Join our team and build your career with us
We are building a spatially-aware, AI-enabled data layer focused on compliance and regulatory intelligence for horizontal construction and infrastructure projects. The system integrates GIS mapping with fragmented datasets into a structured, continuously updated geospatial dataset.
This role sits at the intersection of agentic AI and geospatial data engineering, focused on transforming unstructured and distributed inputs into GIS-ready, production-grade datasets.

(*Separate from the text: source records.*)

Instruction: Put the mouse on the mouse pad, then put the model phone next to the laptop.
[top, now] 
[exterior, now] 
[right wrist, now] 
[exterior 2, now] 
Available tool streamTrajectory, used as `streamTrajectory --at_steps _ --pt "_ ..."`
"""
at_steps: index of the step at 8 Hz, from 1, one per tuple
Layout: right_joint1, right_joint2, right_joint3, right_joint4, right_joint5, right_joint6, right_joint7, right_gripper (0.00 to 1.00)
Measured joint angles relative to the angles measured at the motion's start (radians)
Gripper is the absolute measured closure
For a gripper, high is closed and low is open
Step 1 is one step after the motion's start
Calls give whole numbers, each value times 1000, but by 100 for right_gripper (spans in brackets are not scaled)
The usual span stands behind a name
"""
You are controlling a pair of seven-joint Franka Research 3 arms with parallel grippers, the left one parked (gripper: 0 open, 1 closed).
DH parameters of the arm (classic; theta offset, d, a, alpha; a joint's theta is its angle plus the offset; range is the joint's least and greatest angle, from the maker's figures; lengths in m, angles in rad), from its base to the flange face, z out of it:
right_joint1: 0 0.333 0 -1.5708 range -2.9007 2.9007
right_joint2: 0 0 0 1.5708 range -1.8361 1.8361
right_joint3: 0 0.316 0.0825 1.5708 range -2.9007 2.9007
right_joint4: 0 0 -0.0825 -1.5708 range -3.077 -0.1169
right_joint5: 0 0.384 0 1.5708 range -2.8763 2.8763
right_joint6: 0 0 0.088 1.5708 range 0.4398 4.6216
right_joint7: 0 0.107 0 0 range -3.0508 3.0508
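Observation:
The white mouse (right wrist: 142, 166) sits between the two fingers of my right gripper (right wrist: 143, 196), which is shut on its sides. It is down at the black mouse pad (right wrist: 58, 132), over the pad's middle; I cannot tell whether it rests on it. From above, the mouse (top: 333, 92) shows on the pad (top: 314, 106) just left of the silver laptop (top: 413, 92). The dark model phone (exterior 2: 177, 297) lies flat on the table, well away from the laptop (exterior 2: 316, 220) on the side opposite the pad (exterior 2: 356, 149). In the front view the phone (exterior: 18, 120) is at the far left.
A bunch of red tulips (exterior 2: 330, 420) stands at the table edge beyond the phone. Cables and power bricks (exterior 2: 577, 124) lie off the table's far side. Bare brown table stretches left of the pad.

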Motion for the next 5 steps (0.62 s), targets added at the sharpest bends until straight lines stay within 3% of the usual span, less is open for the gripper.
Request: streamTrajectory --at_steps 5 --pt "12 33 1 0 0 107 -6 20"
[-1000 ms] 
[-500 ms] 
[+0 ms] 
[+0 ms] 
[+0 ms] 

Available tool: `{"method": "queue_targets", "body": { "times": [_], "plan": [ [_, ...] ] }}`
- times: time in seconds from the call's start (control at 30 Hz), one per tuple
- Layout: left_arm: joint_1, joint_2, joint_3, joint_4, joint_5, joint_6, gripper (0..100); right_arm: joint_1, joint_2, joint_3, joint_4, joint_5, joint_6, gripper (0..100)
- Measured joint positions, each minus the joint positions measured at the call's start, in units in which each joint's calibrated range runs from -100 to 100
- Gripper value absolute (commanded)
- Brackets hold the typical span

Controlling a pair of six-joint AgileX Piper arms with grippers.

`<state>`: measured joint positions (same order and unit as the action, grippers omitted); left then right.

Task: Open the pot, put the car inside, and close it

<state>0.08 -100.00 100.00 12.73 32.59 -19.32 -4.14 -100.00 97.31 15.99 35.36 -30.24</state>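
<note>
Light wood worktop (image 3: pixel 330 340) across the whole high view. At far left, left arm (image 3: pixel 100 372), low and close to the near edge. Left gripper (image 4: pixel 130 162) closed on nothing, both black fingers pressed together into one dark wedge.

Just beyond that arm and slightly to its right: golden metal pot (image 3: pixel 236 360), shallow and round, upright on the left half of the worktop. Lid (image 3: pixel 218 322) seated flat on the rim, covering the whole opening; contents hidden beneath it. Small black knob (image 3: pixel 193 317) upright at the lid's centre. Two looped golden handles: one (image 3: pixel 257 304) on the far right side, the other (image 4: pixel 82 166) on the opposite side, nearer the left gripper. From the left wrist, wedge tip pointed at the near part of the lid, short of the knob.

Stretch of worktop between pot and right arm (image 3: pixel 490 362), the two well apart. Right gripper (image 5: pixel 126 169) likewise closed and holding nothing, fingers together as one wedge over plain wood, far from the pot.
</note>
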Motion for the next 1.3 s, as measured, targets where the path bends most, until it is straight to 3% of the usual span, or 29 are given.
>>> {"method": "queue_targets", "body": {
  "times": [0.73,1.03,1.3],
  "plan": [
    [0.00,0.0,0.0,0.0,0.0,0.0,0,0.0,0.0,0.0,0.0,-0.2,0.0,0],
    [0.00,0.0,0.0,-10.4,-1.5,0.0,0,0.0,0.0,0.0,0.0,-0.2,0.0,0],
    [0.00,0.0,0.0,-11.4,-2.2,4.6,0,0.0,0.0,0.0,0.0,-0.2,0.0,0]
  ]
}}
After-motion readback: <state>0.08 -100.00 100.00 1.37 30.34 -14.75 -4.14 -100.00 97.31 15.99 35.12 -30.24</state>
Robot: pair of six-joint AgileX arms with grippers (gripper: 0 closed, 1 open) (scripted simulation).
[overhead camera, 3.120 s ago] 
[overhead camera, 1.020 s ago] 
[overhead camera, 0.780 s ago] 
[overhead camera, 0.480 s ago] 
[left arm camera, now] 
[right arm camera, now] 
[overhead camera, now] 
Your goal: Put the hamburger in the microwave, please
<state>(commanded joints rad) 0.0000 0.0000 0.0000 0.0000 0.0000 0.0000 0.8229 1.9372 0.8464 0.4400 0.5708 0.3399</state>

This is not a role for someone who waits to be told what to do. We want someone who ships things, learns fast, uses AI tools aggressively, and gets excited about solving hard real-world problems with intelligent systems.
Agentic Data Collection System
Design and deploy AI agents that autonomously discover, scrape, and ingest data from government portals, open data platforms, and APIs
Build multi-step agentic pipelines using frameworks such as LangChain, LangGraph, CrewAI, or AutoGen — where agents plan, search, retrieve, validate, and store data with minimal human intervention
Implement intelligent retry logic, source change detection, and self-healing pipelines so data collection runs reliably unattended
Use LLMs to extract structured data from unstructured sources — PDFs, scanned documents, web pages, and regulatory text — turning messy inputs into clean, schema-aligned records
AI-Powered Data Matching Engine
Build an intelligent matching tool that cross-references user inputs Scraped regulatory databases using both exact matching and semantic similarity
Use vector embeddings and retrieval-augmented generation (RAG) to make suggestions.
Design the matching engine to be configurable — regulatory rules evolve, and the system must adapt without requiring a full rebuild
Output match results in structured formats usable by the GIS platform and shareable via SharePoint
GIS Data Readiness & Integration
Prepare and transform all collected data into GIS-ready formats: GeoJSON, PostGIS-compatible schemas, Shapefile, or ESRI REST feature service structures
Work closely with the GIS Developer to understand schema requirements, coordinate systems, and layer needs — your data must slot in cleanly without manual cleaning on their side
Automate data refresh cycles so GIS layers stay current without manual intervention
Build lightweight APIs (FastAPI or similar) that serve structured data to the GIS platform on demand
SharePoint & Power Automate Integration
Connect data pipelines and agent outputs to Microsoft SharePoint — storing datasets, reports, and audit logs in organized document libraries and lists
Build Power Automate flows that trigger agent runs, route outputs, alert stakeholders, and sync records across systems
Implement access control logic that determines what data is public-facing vs. internal, with role-based visibility — manageable without code by non-technical team members
Use the Microsoft Graph API to programmatically manage SharePoint content and automate document workflows
Display Control & Visibility Management
Build a configuration layer that lets team members control which datasets and fields are visible publicly vs. restricted — no code required for day-to-day decisions
Implement tagging, flagging, and approval workflows so data publication is deliberate and auditable
Expose controls via a simple admin panel or SharePoint-based interface
AI & Agentic Systems
Hands-on experience building with LLM APIs — OpenAI, Anthropic (Claude), Gemini, or open-source models (Mistral, LLaMA, etc.)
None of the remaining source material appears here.